**Exercise aim**
Word for word, give the data again without its pictures.
§
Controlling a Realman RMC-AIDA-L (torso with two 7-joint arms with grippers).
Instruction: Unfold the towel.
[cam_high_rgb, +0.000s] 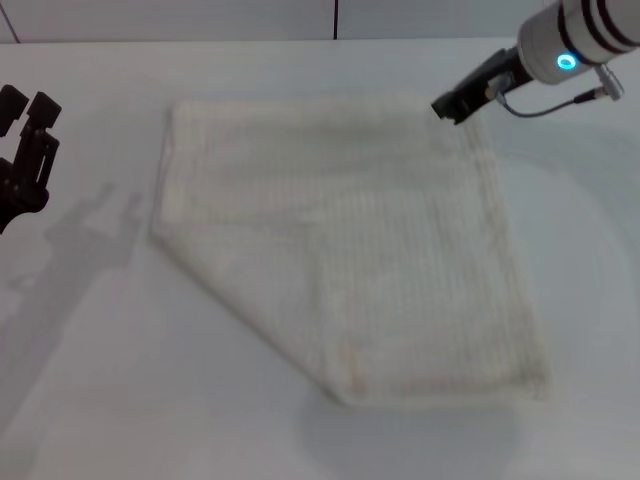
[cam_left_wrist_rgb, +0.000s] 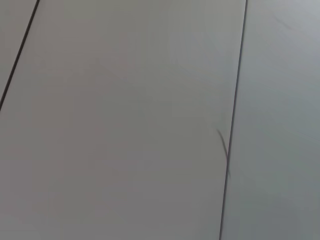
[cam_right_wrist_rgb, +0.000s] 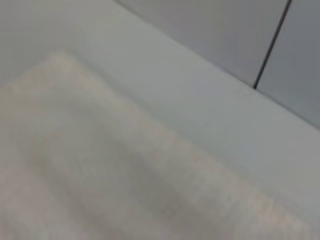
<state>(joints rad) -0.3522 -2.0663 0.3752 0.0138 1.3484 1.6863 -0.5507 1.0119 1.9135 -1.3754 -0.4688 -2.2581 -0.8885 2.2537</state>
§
**Your solution**
Controlling a Realman RMC-AIDA-L (torso with two 7-joint arms with grippers).
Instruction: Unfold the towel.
[cam_high_rgb, +0.000s] 
[cam_left_wrist_rgb, +0.000s] 
[cam_right_wrist_rgb, +0.000s] 
<state>(joints rad) -0.3522 -2.0663 0.3752 0.0138 1.3484 1.6863 -0.5507 1.0119 1.9135 -1.3754 -0.4688 -2.2581 -0.8885 2.2537</state>

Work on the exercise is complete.